Once "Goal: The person" turns up in a line below, reproduce that line and those after it exactly, stopping after the line with "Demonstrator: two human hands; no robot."; leave pictures out.

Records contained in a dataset
»»

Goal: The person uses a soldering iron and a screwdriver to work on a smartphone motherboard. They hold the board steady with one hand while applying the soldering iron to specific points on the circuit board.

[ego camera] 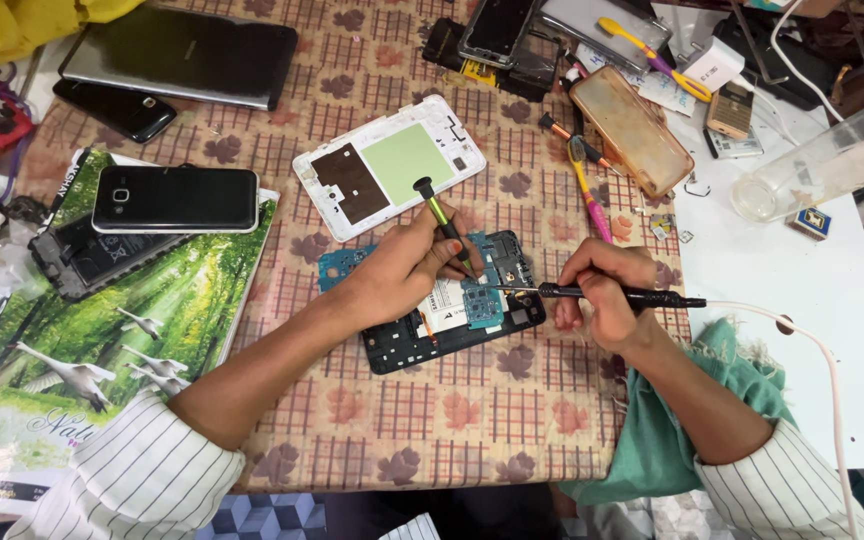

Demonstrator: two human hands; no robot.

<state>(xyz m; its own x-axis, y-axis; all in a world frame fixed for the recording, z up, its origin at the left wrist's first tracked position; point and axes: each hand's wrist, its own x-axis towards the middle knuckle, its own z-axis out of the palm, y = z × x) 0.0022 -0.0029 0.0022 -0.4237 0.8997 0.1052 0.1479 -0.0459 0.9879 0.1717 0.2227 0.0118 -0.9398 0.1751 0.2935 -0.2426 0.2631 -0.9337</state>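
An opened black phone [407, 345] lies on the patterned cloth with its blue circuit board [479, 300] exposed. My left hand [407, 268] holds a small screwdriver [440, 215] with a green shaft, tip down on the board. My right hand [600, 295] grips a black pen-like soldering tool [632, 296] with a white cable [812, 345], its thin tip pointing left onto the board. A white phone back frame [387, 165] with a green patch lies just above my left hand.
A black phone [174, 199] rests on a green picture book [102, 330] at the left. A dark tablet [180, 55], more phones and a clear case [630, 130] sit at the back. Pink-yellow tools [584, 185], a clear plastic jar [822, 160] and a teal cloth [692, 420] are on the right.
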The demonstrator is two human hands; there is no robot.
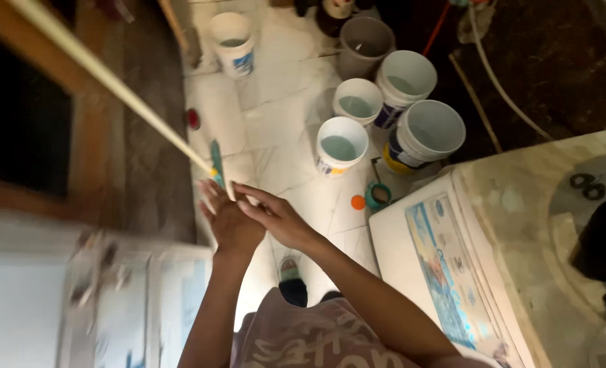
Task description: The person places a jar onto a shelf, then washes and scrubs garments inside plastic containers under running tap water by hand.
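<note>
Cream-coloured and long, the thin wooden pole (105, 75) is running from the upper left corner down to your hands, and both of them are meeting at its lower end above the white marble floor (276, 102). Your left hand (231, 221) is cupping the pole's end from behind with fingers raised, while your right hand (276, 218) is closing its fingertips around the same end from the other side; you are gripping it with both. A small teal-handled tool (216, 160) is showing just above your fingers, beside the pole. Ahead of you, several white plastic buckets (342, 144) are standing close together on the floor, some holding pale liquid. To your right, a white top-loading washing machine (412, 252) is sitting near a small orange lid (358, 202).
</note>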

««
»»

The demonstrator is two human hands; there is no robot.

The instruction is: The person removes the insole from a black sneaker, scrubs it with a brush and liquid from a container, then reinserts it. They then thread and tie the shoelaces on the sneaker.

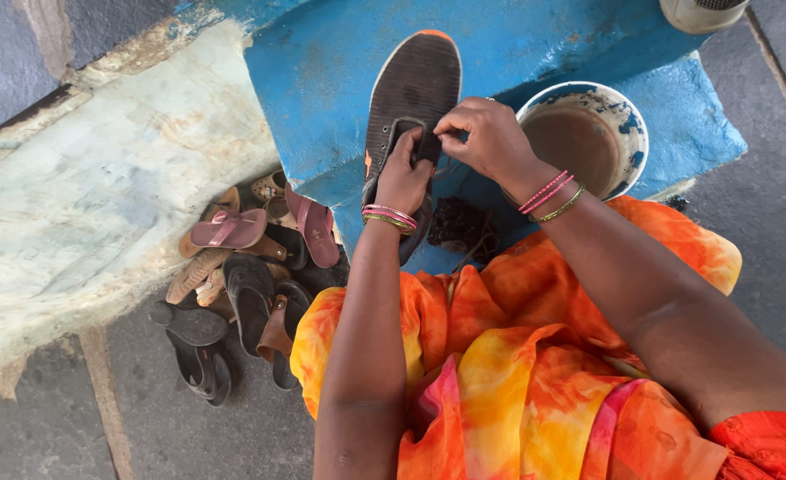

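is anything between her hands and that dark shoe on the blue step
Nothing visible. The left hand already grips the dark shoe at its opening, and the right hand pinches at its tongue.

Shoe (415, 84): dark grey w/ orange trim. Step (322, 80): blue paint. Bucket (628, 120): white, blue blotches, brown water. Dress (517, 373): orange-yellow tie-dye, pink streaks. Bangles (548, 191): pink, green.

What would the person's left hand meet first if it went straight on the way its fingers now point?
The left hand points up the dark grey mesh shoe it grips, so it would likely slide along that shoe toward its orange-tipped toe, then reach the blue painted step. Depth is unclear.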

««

» **WRITTEN ANSWER**
Goal: The person uses a soldering iron and a screwdriver to work on a smartphone motherboard. They hold the board steady with one hand while applying the soldering iron to specific points on the circuit board.

[ego camera] 

Demonstrator: two human hands; no robot.

What was asked for in the exercise is now done.